Rotation of auditors

  1. Under the Companies Act, 1956, there was no provision for compulsory rotation of auditors. This more often than not results into an auditor continuing in the company for endless number of years. To overcome this issue, the Companies Act, 2013 has provided with a provision for rotation of auditors to ensure independence of the auditor and strengthen diligence in their conduct.
  2. The following companies (excluding one person company & small company) shall have to compulsorily rotate its auditor or audit firm after a specific time frame:
    1. All listed companies,
    2. All unlisted public companies having paid-up share capital of Rs 10 crore or more,
    3. All private limited companies having paid-up share capital of Rs 20 crore or more,
    4. All companies having paid-up share capital lower than as mentioned in clause 2 and 2.3 above, but having public borrowings from financial institutions, banks or public deposits of Rs 50 crore or more.
  3. Rotation of Auditor/ Audit firm
    1. The companies mentioned in clause 2 above shall not appoint or re-appoint
      1. An individual as auditor for more than 1 term of 5 consecutive years,
      2. An audit firm for more than 2 terms of 5 consecutive years.
    2. The individual auditor or the audit firm, as the case may be, shall not be eligible for re-appointment as the auditor of the same company for 5 years from the completion of the term.
    3. As on the date of appointment the audit firm which is being appointed shall not have a common partner or partners to the other firm whose tenure has expired in the company in the immediately preceding financial year.
  4. A transitional period of 3 years has been provided to the companies to comply with the requirements as stated above.
  5. Freedom has been provided to the members of a company to resolve that,
    1. In the audit firm appointed by it, the auditing partner and his team shall be rotated at such intervals as may be resolved by the members, or
    2. The audit shall be conducted by more than one auditor.
  6. Where the company has appointed two or more individuals or firms or a combination thereof as joint auditors, the company may follow the rotation of auditors in such a manner that both or all the joint auditors do not complete their term in the same year.

Secretarial Audit

  1. The Companies Act, 1956 provided for a Compliance Certificate to be issued by a Company Secretary in practice and attach it to the Board Report by certain classes of the company.
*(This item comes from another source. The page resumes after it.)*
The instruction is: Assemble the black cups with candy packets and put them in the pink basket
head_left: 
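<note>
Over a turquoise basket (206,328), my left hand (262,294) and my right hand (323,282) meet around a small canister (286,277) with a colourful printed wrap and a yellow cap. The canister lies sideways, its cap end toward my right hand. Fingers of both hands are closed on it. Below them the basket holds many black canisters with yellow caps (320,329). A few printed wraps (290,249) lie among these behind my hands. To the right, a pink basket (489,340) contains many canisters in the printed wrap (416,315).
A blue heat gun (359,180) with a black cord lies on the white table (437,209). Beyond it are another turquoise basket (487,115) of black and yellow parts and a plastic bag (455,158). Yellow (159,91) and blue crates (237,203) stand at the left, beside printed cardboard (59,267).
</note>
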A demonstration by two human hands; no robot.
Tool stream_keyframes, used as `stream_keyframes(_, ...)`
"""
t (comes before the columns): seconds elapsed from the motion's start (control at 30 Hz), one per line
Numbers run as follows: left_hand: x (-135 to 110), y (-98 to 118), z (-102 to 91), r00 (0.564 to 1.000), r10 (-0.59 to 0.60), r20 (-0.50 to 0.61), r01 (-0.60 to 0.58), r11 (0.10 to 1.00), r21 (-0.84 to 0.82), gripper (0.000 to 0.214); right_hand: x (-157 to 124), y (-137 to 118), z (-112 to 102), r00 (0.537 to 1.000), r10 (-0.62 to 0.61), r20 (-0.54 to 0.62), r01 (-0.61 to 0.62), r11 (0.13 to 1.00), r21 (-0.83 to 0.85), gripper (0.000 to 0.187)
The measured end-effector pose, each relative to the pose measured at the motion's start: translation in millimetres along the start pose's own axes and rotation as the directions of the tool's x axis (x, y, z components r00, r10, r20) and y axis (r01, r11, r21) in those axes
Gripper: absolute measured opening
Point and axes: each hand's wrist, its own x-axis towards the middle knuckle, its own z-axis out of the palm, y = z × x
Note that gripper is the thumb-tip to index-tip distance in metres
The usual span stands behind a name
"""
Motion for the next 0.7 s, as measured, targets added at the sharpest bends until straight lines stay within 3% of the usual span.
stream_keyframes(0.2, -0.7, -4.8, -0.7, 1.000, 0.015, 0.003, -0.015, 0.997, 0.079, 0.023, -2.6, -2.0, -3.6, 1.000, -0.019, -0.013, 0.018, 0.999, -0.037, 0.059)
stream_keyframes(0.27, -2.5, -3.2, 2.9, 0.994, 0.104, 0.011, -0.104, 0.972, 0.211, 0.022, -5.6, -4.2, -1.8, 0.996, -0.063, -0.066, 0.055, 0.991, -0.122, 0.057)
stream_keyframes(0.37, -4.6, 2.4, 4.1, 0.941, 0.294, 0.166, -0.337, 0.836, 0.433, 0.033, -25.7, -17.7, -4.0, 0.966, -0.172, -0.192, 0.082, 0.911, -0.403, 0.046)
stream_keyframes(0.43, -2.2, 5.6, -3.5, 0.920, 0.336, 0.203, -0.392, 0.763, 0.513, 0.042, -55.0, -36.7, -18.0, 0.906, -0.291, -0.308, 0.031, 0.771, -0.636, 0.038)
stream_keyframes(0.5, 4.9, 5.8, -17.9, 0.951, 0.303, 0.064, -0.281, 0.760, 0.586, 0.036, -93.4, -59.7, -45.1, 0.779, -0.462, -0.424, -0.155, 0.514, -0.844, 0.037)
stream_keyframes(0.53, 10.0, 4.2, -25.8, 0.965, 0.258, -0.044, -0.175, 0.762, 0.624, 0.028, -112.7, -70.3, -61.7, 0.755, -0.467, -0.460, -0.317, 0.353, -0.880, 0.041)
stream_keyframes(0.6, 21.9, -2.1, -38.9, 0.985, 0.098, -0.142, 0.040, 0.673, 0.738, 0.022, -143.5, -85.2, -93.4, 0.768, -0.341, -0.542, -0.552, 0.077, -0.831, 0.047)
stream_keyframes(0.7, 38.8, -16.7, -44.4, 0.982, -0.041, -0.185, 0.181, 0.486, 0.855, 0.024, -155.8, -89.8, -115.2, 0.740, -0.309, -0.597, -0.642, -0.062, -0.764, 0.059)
However, the scope of such compliance certificate has been widened by introduction of the concept of Secretarial Audit.
  2. The following companies shall have to compulsorily attach a Secretarial audit report to their Board report, which is circulated to all the shareholders:
    1. All listed companies,
    2. All public companies having a paid-up share capital of Rs 50 crore or more,
    3. All public listed companies having a turnover of Rs 250 crore or more.
  3. It shall be the duty of the company to give all the assistance and facilities to the Company Secretary in practice for auditing the secretarial and related records of the company.
  4. The Board of directors shall have to provide an explanation in its Board Report to every qualification, reservation, adverse remark or disclaimer made by the Company Secretary in the Secretarial Audit Report.
  5. In case of contravention by the company or any of its officers or the Company Secretary in practice, the company, every officer of the company or the Company Secretary in practice, who is in default shall be punishable with a fine which shall not be less than Rs 1 lakh but shall extend upto Rs 5 lakh.